Int'l Women's Day: Why women in the workplace need to support each other

The number of women in the programming industry has risen to 20% since 2013.

(Clockwise from top left) Ruth Polachek, Tom Goldberg Abramovici, Irena Derenshtein, Daphna Litvin and Liron Kreiss (photo credit: RAN BIRAN / TATIANA REEF / COURTESY)
(Clockwise from top left) Ruth Polachek, Tom Goldberg Abramovici, Irena Derenshtein, Daphna Litvin and Liron Kreiss
(photo credit: RAN BIRAN / TATIANA REEF / COURTESY)
“Women in the workplace need to support each other,” says Ruth Polachek ahead of International Women’s Day March 8. “Often, just seeing another woman succeeding in your field is incredibly powerful.”
Ruth Polachek is the founder of She Codes, a community of more than 50,000 women established in 2013 with the goal of reaching 50% women software developers in Israel’s hi-tech scene.
“Eight years ago, I was working on two companies I had founded, and I was looking for other people like me who were computer programmers,” Polachek says. “Eventually, a friend and I started learning to code together, and we invited other women to join us. We quickly saw that there was a lot of demand, and we starting organizing additional branches around the country, first at the universities, and then for the general public. It was becoming huge, and we signed a contract with the Labor and Social Welfare Ministry to provide software development training. Now, in the past year alone more than 2,000 women have completed our courses and 700 have found jobs in the field.”
Polachek, an accomplished serial entrepreneur who is now working on a new start-up to make COVID-19 tests more easily available, says women comprised about 14% of all programmers in Israel when She Codes started.
That number has now risen above 20%, she says.

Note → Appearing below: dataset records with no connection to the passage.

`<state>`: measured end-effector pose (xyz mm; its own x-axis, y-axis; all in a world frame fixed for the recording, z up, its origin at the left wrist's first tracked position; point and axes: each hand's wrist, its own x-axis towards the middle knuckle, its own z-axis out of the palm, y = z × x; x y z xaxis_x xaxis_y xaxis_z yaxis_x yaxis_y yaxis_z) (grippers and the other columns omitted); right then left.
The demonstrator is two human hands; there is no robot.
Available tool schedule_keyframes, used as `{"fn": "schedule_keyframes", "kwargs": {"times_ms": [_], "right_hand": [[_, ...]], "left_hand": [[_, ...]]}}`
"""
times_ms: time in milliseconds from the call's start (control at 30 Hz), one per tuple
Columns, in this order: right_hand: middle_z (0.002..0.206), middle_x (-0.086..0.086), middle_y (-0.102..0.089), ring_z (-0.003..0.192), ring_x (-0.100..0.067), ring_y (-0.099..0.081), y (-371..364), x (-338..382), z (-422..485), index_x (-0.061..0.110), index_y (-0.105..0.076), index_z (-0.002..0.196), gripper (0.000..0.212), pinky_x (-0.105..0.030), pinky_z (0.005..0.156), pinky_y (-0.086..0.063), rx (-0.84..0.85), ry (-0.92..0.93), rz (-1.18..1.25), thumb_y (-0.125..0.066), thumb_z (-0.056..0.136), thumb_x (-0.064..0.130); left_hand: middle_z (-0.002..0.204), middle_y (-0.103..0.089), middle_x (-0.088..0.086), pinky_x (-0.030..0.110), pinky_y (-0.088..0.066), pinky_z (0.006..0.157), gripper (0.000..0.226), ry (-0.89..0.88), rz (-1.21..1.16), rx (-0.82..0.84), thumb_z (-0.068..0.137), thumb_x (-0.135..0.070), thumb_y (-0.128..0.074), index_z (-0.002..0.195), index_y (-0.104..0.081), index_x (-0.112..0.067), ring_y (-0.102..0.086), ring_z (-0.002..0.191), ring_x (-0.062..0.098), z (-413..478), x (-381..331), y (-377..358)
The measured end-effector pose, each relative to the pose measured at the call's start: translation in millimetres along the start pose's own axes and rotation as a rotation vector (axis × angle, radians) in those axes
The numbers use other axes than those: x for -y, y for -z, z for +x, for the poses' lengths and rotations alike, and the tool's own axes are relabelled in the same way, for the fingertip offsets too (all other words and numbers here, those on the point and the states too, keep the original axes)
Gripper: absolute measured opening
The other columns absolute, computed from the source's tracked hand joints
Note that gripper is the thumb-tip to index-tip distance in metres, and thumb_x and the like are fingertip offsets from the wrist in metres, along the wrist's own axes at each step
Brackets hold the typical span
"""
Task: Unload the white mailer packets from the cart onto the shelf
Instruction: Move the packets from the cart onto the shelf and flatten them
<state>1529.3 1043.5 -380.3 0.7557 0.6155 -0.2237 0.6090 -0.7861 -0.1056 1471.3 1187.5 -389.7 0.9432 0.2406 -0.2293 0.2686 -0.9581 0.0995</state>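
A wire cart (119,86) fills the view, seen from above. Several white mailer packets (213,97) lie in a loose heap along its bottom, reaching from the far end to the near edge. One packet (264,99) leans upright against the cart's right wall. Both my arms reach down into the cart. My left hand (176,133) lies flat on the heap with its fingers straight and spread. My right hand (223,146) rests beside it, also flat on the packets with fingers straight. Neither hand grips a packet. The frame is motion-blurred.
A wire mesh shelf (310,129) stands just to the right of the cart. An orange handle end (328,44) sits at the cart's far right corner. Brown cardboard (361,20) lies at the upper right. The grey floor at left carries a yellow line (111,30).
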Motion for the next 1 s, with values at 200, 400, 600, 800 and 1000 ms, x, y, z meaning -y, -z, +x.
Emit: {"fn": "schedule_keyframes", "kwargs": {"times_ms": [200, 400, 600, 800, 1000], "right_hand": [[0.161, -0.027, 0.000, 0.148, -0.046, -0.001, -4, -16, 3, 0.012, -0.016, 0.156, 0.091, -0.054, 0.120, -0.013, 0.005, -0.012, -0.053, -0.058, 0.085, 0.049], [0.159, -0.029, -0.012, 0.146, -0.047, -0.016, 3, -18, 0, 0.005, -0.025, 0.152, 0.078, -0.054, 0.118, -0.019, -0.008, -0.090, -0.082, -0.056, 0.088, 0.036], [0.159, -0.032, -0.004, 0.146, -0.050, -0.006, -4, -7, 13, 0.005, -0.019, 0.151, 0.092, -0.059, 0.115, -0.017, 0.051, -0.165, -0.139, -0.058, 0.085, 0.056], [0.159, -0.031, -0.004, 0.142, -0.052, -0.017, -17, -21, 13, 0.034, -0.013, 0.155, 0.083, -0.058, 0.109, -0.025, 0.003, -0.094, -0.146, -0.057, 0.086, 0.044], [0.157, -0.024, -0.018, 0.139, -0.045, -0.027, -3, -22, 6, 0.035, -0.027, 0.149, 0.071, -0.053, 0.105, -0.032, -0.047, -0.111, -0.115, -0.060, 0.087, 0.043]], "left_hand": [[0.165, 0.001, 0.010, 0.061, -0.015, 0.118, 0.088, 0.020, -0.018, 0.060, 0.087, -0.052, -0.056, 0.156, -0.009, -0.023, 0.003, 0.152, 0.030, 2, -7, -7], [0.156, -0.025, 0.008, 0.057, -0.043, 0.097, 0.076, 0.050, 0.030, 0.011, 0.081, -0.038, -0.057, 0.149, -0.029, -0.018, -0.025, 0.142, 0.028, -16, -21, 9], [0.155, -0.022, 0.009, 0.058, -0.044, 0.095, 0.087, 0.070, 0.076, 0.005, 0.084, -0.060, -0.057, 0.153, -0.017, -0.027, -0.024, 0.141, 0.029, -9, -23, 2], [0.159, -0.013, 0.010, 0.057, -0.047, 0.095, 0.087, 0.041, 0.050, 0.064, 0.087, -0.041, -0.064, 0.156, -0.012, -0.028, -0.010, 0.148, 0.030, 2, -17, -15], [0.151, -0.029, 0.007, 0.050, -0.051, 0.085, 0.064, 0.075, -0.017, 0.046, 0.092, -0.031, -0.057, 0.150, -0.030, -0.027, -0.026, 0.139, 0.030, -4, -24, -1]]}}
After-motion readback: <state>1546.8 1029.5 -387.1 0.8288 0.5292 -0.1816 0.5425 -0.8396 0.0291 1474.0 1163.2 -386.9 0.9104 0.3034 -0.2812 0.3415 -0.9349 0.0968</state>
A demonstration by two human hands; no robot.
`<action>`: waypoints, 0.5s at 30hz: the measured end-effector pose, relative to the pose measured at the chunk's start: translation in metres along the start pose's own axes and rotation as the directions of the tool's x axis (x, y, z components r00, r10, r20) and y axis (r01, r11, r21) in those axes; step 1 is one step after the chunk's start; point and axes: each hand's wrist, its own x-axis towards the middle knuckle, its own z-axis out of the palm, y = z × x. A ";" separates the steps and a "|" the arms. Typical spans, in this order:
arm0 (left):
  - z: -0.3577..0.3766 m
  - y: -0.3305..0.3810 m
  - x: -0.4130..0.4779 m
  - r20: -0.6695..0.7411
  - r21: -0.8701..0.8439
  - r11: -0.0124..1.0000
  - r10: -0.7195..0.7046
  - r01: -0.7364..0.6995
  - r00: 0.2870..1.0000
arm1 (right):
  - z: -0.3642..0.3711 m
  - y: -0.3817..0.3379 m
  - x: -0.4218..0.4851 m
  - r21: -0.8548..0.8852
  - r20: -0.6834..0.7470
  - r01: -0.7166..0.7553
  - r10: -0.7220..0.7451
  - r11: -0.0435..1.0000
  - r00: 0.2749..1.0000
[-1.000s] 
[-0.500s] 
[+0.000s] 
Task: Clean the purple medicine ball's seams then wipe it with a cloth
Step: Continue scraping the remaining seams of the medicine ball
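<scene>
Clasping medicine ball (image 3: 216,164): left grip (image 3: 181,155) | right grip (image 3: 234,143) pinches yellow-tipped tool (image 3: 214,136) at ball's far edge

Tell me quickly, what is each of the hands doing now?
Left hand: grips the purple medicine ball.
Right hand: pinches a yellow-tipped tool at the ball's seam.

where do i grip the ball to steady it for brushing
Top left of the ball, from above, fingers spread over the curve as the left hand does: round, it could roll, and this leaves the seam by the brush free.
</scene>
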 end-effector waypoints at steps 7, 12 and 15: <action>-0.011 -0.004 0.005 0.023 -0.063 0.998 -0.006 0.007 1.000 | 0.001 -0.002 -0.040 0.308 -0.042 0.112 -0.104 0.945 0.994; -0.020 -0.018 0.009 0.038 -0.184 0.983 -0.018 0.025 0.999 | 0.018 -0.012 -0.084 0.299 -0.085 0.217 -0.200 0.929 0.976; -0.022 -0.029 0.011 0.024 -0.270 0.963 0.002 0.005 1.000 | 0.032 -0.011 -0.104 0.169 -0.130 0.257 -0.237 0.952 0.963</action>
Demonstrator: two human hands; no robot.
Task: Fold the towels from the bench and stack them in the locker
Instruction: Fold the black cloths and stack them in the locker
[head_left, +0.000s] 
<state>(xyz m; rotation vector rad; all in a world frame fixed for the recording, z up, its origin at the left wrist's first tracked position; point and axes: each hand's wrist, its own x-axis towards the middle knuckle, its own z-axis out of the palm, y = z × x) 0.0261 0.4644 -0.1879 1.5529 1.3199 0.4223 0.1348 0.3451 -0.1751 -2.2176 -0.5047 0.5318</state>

“Women coders are an opportunity for everybody,” she says. “There is a shortage of programmers in Israel and many places around the world. If more women learned to code, and we reached 30% of the sector, that would already solve a lot of the problem. There are other fields, like law and medicine, which were dominated by men until recently, but now have 50% representation by women. We can do that with coding too. We just need to change the narrative women tell themselves and give them more access to the tools they need.”
Tom Goldberg Abramovici, vice president of business development at Tel Aviv-based data privacy company Mine, is one woman helping change this narrative. "Our company truly believes in equal opportunities as can be shown by the fact that we have women in every department with some teams like the Product team being predominately female."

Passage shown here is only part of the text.